Caution among cryptocurrency operators despite the stock market rally
The bullish trend in stock market leverage has not yet translated into aggressive behavior in the cryptocurrency markets. Currently, the financing rates for the top 25 cryptocurrencies range between 5% and 10%, indicating a moderate bullish sentiment.
Meanwhile, the crypto fear and greed index shows a neutral signal at 49, and market participants seem to avoid the excesses seen in stocks.
Seasonal factors could also be moderating enthusiasm. Data from CoinGlass shows that Bitcoin has fallen in eight of the last 12 Septembers.
Will there be an economic backing?
Some analysts warn that current conditions differ from those of the last wave of marginal debt. The research platform MacroMicro noted that the new record occurs in a context of slow economic growth, in contrast to 2015 when GDP expansion was deeper.

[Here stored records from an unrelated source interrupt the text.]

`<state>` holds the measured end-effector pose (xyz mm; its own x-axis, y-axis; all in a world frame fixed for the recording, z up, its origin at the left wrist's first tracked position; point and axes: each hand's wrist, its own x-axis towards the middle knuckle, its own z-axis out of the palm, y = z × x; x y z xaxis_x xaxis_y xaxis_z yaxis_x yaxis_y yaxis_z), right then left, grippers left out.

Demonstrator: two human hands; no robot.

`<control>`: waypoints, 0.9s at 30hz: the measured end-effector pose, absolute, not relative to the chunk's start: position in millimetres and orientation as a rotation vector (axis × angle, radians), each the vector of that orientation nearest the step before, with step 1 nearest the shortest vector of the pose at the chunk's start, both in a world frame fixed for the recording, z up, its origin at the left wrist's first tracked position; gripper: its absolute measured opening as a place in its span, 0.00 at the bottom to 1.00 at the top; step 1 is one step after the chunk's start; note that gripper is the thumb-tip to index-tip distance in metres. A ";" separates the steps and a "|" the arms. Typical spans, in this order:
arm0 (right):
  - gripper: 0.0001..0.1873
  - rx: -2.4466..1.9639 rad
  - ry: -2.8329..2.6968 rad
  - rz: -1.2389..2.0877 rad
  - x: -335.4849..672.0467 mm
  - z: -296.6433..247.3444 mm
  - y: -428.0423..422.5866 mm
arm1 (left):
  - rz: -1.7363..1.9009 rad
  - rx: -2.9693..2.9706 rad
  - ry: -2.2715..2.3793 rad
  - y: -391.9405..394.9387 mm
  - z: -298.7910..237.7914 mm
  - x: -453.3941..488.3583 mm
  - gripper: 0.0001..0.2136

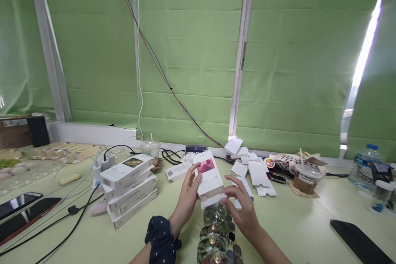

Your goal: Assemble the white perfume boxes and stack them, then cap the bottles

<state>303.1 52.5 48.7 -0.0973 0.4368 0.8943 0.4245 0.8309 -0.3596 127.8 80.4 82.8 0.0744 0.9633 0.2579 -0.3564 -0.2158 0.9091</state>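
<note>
A white cardboard box [211,179] with a pink picture of round fruit or flowers on its face is held up in front of me. My left hand [189,192] is closed around its left side, with the thumb on the front. At the lower right corner, my right hand [241,204] has its thumb and fingertips on the box's end flap [213,200], which hangs out. Directly below the box stand several clear glass vessels [208,235] with gold-coloured fittings, in a row towards me. Dark round pieces [236,250] lie along their right side.
Several white boxes [130,171] are stacked at left. White cartons and flat card pieces [258,173] are piled behind my right hand. Cables [83,206] cross the left side near phones [29,214]. Cups [306,177], a water bottle [366,165] and a black device [361,239] stand or lie at right.
</note>
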 end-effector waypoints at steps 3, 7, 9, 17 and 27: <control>0.03 -0.678 -1.693 0.025 303.8 47.5 54.1 | 1.402 1.225 0.748 79.9 80.6 128.4 0.24; 0.02 -0.693 -1.658 0.064 304.9 46.3 55.7 | 1.387 1.266 0.744 78.1 80.3 129.7 0.23; 0.02 -0.691 -1.644 0.073 305.2 46.4 56.0 | 1.383 1.282 0.721 77.9 80.7 130.1 0.23; 0.03 -0.736 -1.551 0.111 306.9 49.4 56.4 | 1.276 1.382 0.436 77.5 78.7 129.0 0.46; 0.05 -0.758 -1.513 0.150 307.2 46.2 57.6 | 1.274 1.427 0.491 74.8 77.8 129.9 0.39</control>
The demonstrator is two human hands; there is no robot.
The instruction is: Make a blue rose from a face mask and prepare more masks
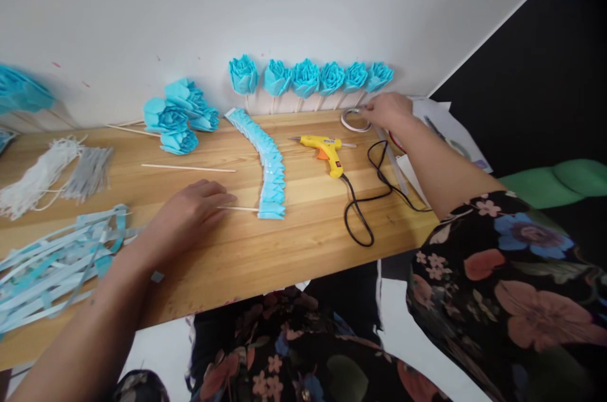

“CSI 300 at decade highs. Borrowed money chasing stocks in a contracting economy,” the firm posted on X, adding that this rally seems more moderate, with participation beyond technology and chips, supported by a large deposit base.
The rally in China has taken place in a context of decreasing trade tensions with the United States. But for some economists, the limited investment options in the country have forced households and institutions to buy out more stocks.
“Households and institutions in China don't have many options,” said Shujin Chen, China economist at Jefferies. “A-shares have joined the global party.”
The appreciation of the renminbi sends signals
According to Financial Times, the Chinese coin has appreciated by 2.3% to 7.14 yuan per dollar in 2025, after several years of weakness against the dollar.
Mitul Kotecha, head of currency and markets strategy at Barclays, said that appreciation can have diplomatic weight. “It's sending a signal to the U.S. China wants to show, at least in good faith, that they are not going to devalue their coin.”
However, compared to other major currencies, the performance of the renminbi has lagged behind. The euro has gained 13.2% and the yen 6.2% against the dollar this year.
“It seems very likely that U.S. officials have discussed this issue and encouraged countries to allow their coins to appreciate,” said Andrew Tilton, chief economist for Asia-Pacific at Goldman Sachs.